* _Prompt_
Take the entries below and reproduce exactly the portion that begins at the line containing "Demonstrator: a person" and ends at the line containing "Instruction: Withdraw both", keeping both ends, dropping pictures, and adding nothing else.

* _Entries taken from a collection_

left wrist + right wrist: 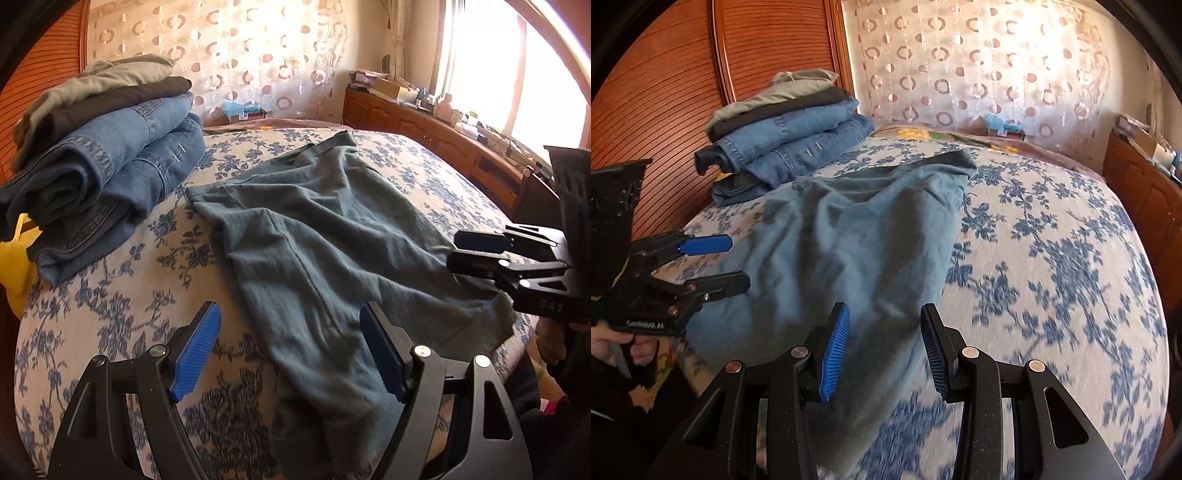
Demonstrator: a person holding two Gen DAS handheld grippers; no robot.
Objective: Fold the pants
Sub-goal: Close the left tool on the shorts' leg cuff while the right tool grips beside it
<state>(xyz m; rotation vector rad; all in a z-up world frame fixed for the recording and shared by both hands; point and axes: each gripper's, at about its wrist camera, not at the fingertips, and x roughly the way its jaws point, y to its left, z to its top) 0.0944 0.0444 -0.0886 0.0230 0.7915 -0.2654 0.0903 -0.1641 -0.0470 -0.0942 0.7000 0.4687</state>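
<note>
Left claw (291, 350) spread, right claw (884, 350) spread, both empty; one teal pants (314, 240); four folded garments stacked (107, 147).

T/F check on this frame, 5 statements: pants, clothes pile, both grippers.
1. The grey-green pants lie spread out on the floral bedspread. True.
2. The left gripper is clamped on a pant leg. False: its jaws stand open, with nothing pressed between the pads.
3. A pile of folded clothes, jeans among them, sits on the bed beside the pants. True.
4. The right gripper holds a pair of jeans. False: it is open above the pants and grips nothing.
5. The pants are already folded and stacked on the pile. False: they lie apart from it, rumpled and unfolded.
</note>
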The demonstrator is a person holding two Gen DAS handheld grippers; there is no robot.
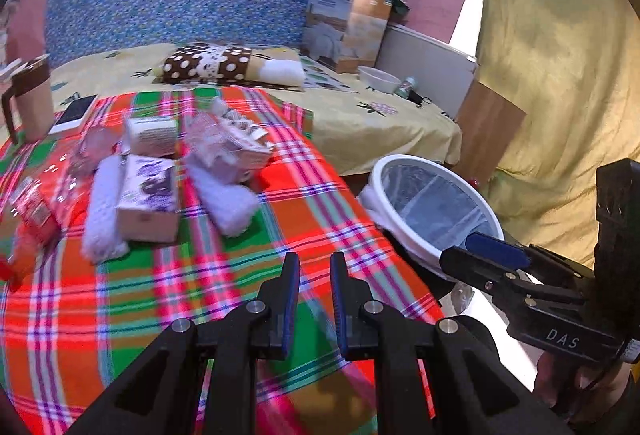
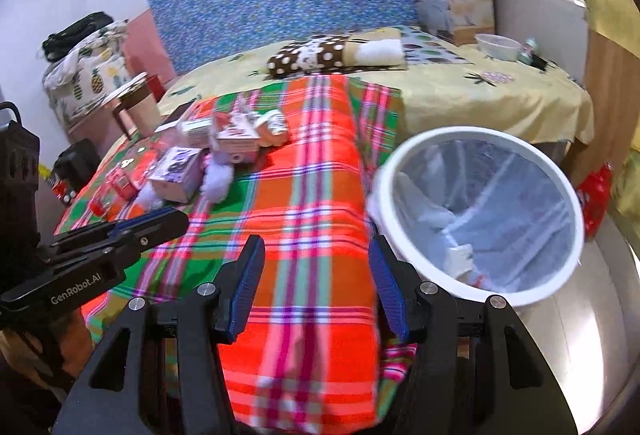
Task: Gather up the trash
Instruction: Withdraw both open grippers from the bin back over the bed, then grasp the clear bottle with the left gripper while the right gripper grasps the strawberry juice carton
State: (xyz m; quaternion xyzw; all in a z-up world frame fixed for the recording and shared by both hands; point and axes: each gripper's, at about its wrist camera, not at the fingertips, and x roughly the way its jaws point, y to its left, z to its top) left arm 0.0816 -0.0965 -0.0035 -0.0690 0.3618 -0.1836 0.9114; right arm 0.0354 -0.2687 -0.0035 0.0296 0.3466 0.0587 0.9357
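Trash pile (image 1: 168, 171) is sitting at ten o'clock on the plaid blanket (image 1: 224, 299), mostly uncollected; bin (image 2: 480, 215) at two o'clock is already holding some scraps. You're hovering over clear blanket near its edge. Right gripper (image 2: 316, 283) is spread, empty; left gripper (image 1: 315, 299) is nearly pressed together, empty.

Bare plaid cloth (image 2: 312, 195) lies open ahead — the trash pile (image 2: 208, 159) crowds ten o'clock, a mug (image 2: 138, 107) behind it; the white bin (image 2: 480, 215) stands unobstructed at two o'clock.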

* _Response area_
Demonstrator: a person holding two Gen DAS handheld grippers; no robot.
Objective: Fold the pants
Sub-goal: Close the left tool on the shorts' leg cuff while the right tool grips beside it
<state>(xyz m; rotation vector rad; all in a z-up world frame fixed for the recording and shared by both hands; point and axes: each gripper's, at about its wrist camera, not at the fingertips, and x roughly the way its jaws point, y to its left, z to its top) 0.0944 0.0444 -0.0886 0.0230 0.7915 -0.2654 0.0903 -0.1641 -0.0470 -0.0942 0.7000 0.4687</state>
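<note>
Left claw (291, 350) spread, right claw (884, 350) spread, both empty; one teal pants (314, 240); four folded garments stacked (107, 147).

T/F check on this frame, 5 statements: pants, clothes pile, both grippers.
1. The grey-green pants lie spread out on the floral bedspread. True.
2. The left gripper is clamped on a pant leg. False: its jaws stand open, with nothing pressed between the pads.
3. A pile of folded clothes, jeans among them, sits on the bed beside the pants. True.
4. The right gripper holds a pair of jeans. False: it is open above the pants and grips nothing.
5. The pants are already folded and stacked on the pile. False: they lie apart from it, rumpled and unfolded.
</note>
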The demonstrator is a person holding two Gen DAS handheld grippers; there is no robot.
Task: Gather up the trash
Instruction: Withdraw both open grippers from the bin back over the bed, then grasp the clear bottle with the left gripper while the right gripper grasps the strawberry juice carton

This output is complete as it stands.